最終回の番外編から少し時間が経ちましたが、とりあえずエピローグです。このドラマの年代は、丸々幕末の時期にかかるといっていいかもしれません。ペリー来航後も幕府の上層部はともかく、万二郎のような平侍は、まだ藩主に仕え、武士としての研鑽を積むことが目的でした。そして手塚良庵、後の良仙もまた蘭方医である父を継ぐことを志していました。そして2人共、善福寺の娘のおせきに好意を持っていました。しかしこの2人が藤田東湖に会い、江戸幕府が危機に瀕していることを知るようになります。
万二郎は、陽だまりの樹、しかし中には虫が巣食っている状態の幕府を支えようとします。一方良庵は、その当時の奥医師をはじめとする漢方と蘭方の対立を苦々しく思い、そして父良仙が、蘭方医仲間と実現しようとして、しかし奥医師の横槍でなかなか実現できずにいる、種痘所の設立を目指します。最終的に万二郎は幕府陸軍の役職につくものの、おせきは、自分が初めて会った、しかも懇意のアメリカ人であるヒュースケンのせいで尼寺に入り、また地震の際に芝浜に誘導し、ならず者から守ったお品は、丑久保陶兵衛に手籠めにされてしまいます。如何にも武士らしく一途な万二郎に、遊び上手で要領のいい良庵は何らかの助言をするのですが、なかなか思うようには行きません。
そして良庵も適塾で学び、コレラで母親を亡くし、ついには父の良仙も世を去ります。父の名を継ぎ、家計のやりくりに追われる中で、果ては軍医の仕事を務める良仙。そして万二郎が心に決めた綾が頭部を強打し、しかも万二郎の母おとねがつらく当たるのを知って、おとねを咎めます。いよいよ朽ち果てようかとする「陽だまりの樹」に最後の奉公をしたいと、彰義隊に入る万二郎。もはや良仙は、この友人の気持ちを尊重するようになっていました。良仙は、上野戦争で万二郎は死んだものと決めてかかっていましたが、山を下りて行く彼の姿を見たという者がおり、また、おとねと綾も万二郎の帰りを何年も待ち続けます。そして新政府軍の軍医となった良仙も、ある時ふと、万二郎の声を聞いたような気がして、その方向に目をやります。

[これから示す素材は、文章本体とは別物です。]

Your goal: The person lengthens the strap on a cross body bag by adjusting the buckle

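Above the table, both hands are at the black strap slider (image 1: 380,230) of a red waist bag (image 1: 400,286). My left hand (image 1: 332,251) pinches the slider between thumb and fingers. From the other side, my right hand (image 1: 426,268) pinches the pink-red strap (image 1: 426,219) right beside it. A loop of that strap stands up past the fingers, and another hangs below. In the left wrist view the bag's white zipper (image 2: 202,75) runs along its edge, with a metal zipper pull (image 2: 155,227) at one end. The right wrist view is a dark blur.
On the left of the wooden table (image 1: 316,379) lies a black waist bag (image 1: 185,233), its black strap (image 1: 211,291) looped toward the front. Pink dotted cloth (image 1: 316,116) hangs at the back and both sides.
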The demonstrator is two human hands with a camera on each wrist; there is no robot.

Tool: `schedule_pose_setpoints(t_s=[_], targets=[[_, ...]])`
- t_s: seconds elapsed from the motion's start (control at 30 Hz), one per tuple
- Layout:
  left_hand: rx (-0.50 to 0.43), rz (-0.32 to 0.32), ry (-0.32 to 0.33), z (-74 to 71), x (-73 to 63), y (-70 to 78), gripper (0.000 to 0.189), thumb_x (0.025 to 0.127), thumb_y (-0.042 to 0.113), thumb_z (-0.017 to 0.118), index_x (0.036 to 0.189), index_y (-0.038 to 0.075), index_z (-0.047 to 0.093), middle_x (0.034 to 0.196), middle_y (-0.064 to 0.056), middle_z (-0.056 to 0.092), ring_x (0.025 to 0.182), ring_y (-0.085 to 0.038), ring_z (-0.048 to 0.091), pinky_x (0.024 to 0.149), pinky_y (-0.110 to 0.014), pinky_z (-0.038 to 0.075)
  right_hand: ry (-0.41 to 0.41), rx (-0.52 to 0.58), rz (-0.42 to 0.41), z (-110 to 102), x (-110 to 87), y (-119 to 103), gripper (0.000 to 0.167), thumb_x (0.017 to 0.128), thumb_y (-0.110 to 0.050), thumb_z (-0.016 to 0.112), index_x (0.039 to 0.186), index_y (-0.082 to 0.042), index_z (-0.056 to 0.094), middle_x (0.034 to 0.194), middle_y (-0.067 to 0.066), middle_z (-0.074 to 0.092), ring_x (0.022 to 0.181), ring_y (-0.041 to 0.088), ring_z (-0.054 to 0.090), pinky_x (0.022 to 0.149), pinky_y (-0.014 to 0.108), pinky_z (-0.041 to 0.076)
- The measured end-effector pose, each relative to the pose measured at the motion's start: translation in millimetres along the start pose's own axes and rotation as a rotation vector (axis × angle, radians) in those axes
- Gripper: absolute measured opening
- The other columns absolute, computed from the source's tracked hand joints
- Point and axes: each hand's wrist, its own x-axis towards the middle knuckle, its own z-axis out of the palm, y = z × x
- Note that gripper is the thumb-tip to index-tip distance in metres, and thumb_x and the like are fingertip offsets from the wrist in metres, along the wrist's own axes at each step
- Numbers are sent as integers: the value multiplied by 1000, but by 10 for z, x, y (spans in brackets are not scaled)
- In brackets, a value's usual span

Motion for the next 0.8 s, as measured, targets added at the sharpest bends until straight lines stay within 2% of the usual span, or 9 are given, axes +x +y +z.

しかし日本の幕末期、おおまかにいえばペリーが来てから大政奉還、戊辰戦争までの15年余りですが、世界史の中でも特に独自性が強い時代といえるかもしれません。非西欧文明圏が、徐々に西欧の技術を採り入れて行くという点、しかも一部の藩が主導権を握り、時の政府である幕府を倒す点、そして医学史的にみれば、漢方と蘭方が対立する一方で、コレラや動乱に巻き込まれたことにより、医療の需要が高まった点などです。また、清帝国がアヘン戦争で列強の侵略を許したのを目の当たりにしており、植民地化は避けるべきであること、しかし武器などは西洋から買い付ける必要があることなどで、こういった様々な要素も、幕末の混沌とした、ある意味ユニークな状況を作り出したといえます。

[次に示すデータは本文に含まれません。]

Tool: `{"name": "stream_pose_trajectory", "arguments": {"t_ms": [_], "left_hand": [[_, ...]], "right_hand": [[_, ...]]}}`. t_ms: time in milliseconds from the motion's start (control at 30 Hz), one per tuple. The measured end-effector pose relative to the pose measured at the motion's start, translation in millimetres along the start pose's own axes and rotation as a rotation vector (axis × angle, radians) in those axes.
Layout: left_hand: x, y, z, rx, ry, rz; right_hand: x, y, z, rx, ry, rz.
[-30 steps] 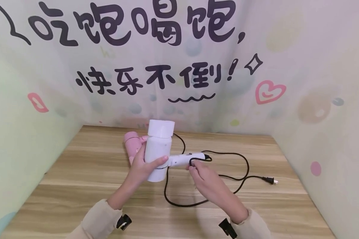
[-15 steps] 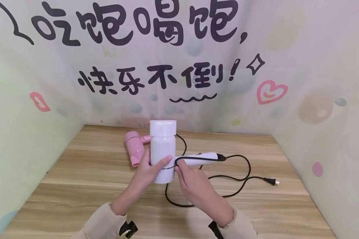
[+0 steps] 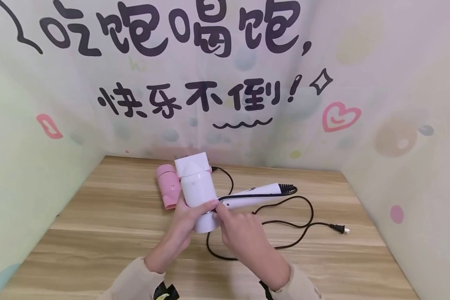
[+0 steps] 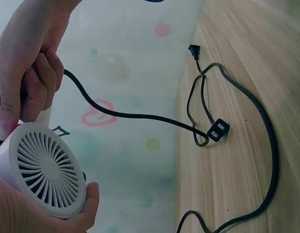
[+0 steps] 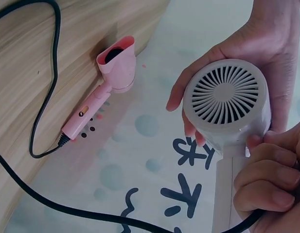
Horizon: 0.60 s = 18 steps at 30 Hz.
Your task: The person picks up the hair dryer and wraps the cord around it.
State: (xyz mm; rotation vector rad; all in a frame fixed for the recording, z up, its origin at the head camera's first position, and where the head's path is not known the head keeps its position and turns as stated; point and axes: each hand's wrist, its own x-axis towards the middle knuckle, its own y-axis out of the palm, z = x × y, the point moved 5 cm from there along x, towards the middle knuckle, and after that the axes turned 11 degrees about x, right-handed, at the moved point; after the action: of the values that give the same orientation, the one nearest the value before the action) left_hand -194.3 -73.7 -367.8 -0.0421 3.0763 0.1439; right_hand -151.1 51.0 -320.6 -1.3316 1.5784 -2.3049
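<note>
A white hair dryer is held off the table, nozzle toward the back wall. My left hand grips its barrel, the thumb across the front. My right hand is at the joint of barrel and handle, fingers curled on the black cord, which runs along the white handle. In the left wrist view the round rear grille faces the camera. From the right wrist view, the right fingers are bent beside the handle; the cord passes beneath them. The exact fingertip contact is partly hidden.
Behind the left hand lies a pink hair dryer on the wooden table. Loops of black cord spread to the right, ending in a plug. Another two-pronged plug shows in the left wrist view. A printed cloth wall stands behind.
The right hand has slid left along the handle to the barrel, drawing the cord along it. The dryer has tilted, its nozzle swinging left. The left hand keeps its grip.
</note>
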Motion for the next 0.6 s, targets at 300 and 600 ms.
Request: {"name": "stream_pose_trajectory", "arguments": {"t_ms": [300,600], "left_hand": [[4.6,0.7,1.9,-0.089,-0.036,-0.032],[1.9,1.7,2.2,-0.075,-0.065,-0.001]], "right_hand": [[-3.9,-0.6,-12.8,0.228,0.121,-0.030],[-12.5,24.0,-49.3,0.972,0.622,0.323]]}}
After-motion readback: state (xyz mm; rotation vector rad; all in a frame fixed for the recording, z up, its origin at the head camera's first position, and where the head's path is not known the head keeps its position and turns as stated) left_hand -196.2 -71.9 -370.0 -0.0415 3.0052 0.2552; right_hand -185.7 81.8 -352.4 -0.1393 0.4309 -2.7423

恐らく幕末でなければ、それぞれ当たり前に武士あるいは医師としての生涯を全うしたであろう2人は、幕末という時代に生まれ合わせ、様々な人物と関わりを持たされたために、普通に武士、あるいは医師として生きることの難しさを、身を持って感じたかもしれません。だからこそ良仙の、名もなくして世を去った、いわば普通の人々への言及は重いでしょう。ちなみにこのドラマと原作とは、また違った部分もありますし、原作に登場する人物が出て来なかったりもします。アニメの方はどうなっているのかわかりませんが、機会があれば観てみたいと思います。しかし、市原隼人さんの侍姿は、なかなか板についていましたね。